The patriots pop

The pop culture machinery has always been generating alternative viewpoints that the state has been unable to successfully repress, whether it was Junoon’s banned Ehtisab in the 90s or Beghairat Brigade’s Aloo Anday in 2011. Through the presence of mass acceptance and love for Junoon, Ali Azmat today has modeled himself as a spokesperson for a political youth. Similarly Ali Aftab Saeed of Aloo Anday fame has been writing about media and national politics in national newspapers and has quite a readership.
Power and national/community culture create a symbiotic relationship over time where they both reinforce the status quo. Pop culture is the only element of culture that can resist the status quo, especially in traditional conservative societies were views on religion, social relationship and political power are deeply entrenched. Most of our counters to the status quo come from pop culture.
Examples of resistance to the state narrative are abound. They include Laal, the band formed by two academics with a common interest in Marxist theory. Osman Khalid Butt in his YouTube commentaries constantly critiques dominant social norms.

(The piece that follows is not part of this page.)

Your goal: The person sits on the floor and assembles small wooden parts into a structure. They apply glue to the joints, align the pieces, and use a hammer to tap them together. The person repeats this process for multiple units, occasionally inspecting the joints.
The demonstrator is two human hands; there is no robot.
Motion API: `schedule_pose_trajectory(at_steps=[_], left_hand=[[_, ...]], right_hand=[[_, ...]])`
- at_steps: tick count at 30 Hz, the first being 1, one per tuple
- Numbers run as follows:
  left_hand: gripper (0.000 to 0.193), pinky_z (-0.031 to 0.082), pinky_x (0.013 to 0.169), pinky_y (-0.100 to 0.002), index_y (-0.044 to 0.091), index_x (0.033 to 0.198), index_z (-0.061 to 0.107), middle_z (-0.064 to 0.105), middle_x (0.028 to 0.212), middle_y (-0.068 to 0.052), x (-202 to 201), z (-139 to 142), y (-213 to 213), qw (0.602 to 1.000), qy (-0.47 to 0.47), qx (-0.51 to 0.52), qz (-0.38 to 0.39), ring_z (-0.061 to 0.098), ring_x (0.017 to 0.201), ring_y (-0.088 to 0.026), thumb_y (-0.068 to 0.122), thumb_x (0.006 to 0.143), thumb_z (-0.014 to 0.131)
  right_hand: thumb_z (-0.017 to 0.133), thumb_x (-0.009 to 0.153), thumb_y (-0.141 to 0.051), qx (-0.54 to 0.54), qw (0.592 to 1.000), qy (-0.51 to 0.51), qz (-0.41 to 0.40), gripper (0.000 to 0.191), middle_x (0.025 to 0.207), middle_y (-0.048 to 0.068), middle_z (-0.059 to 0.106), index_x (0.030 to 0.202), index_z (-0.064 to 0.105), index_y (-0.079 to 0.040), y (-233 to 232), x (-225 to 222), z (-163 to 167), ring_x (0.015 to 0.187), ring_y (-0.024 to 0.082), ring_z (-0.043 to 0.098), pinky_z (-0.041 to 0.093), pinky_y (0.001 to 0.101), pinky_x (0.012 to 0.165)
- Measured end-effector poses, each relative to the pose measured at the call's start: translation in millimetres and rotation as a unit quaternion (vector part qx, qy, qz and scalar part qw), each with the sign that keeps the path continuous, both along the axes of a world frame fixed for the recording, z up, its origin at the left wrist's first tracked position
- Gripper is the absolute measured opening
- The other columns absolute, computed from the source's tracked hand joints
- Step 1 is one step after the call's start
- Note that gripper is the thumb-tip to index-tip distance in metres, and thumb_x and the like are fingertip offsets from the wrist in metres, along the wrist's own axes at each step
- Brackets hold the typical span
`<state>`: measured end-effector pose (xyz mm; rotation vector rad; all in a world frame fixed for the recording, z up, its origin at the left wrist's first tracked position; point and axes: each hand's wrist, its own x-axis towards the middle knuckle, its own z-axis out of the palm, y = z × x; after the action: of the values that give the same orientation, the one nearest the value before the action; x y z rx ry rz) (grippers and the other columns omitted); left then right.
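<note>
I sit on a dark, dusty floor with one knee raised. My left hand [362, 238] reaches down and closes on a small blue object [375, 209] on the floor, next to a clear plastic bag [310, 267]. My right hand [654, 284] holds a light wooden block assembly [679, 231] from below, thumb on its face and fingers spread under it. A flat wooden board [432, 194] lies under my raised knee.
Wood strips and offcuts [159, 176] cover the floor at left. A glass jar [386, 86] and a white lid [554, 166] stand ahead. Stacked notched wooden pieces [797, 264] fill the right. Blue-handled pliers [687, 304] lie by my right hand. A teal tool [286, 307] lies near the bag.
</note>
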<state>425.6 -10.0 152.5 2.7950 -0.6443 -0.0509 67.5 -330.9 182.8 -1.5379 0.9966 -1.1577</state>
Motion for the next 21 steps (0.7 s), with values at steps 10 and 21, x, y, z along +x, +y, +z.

And then we have a massive corpus of Pakistani meme’s hosted on Facebook pages like The Sarrialist Movement and Sarcasmistan, providing us with a daily changing commentary on Pakistani life and culture with humor and wit to boot.
Indian culture and it’s influence in Pakistan cannot be understated… what with Veena Malik marketing herself as the nation’s Malika Sherawat (with added masala), and Amitabh Bachan being a household name. Our parents and grandparents grew up on Kishore Kumar’s music and Rajesh Khanaa’s acting. There is a long history of shared stardom with Muhammad Rafi, Nusrat Fateh Ali and Adnan Sami Khan.
This connection is sometimes lamented as the pollution of a Pakistani-Islamic culture with pagan Indian influence. In conservative discussions, the influence of Hinduism and India is ignored when it comes to our customs and traditions, but this concern is irrelevant to pop culture. It just isn’t something that can be nationally or ideologically controlled.
What it is, is a collection of actions and influences that creates something instantly recognizable. Nadeem and Waheed Murad would always have stiff competition from across the border. Much of our urban youth looked to Shahrukh Khan and Kajol for entertainment in the 90’s and Imran Khan and Katrina Kaif today, rather than Pakistani actors like Moammar Rana or Saima who seem to have graced the silver screen since time immemorial. The neighborly influence is natural.
Cultures have regional and national characteristics, so for the subcontinent that has a shared history of centuries, it is natural that Pakistani would be part of the cultural influence of a much bigger and louder neighbour. A decade ago, Kyun Ke Saas Bhee Kabhi Bahu Thee had a monopoly over the hearts and minds of housewives everywhere. Only recently did shows like Humsafar take this territory back. But not completely. Within culture’s own struggle for identity, whether through an agenda, or for want to identify with something non-Indian and “Islamic”, the broadcasting and watching of Turkish soaps dubbed in Urdu has become a favourite national pastime.
Across the border, Prime Minster Modi has made Smriti Irani, aka Tulsi, the actress of Kyun-Ke-Saas-Bhee-Kabhi-Bahu-Thee fame, his Human Resource Minister— a move that would fit well in an Indian soap. The influence that popularity has on political power cannot be understated. There is no other way to explain why the actor Arnold Schwarzenegger could have such political success as to become the Governor of California. Or the mass appeal Imran Khan has and his success in Pakistani politics. His status as a national cricket icon has reaped him great dividends in his political ambition. What is familiar is easier to trust, and the nostalgia his cricketing days produce in our hearts and minds help us feel better about him as a leader.
There is huge support in political and cultural theory for popular culture as an untapped source for mass empowerment. Traditions from Gramsci (the Italian Marxist philosopher) see pop culture as a space of struggle between subordinated groups and the forces of ‘incorporation’ operating in the interests of dominant groups in society. Post-modern theory even goes so far as to reject the distinction between dominant or ‘high’ culture (fine art, architecture etc.) and pop culture, giving as much importance to the phenomenon of crass Punjabi films as one would to high brow films like Ramchand Pakistani.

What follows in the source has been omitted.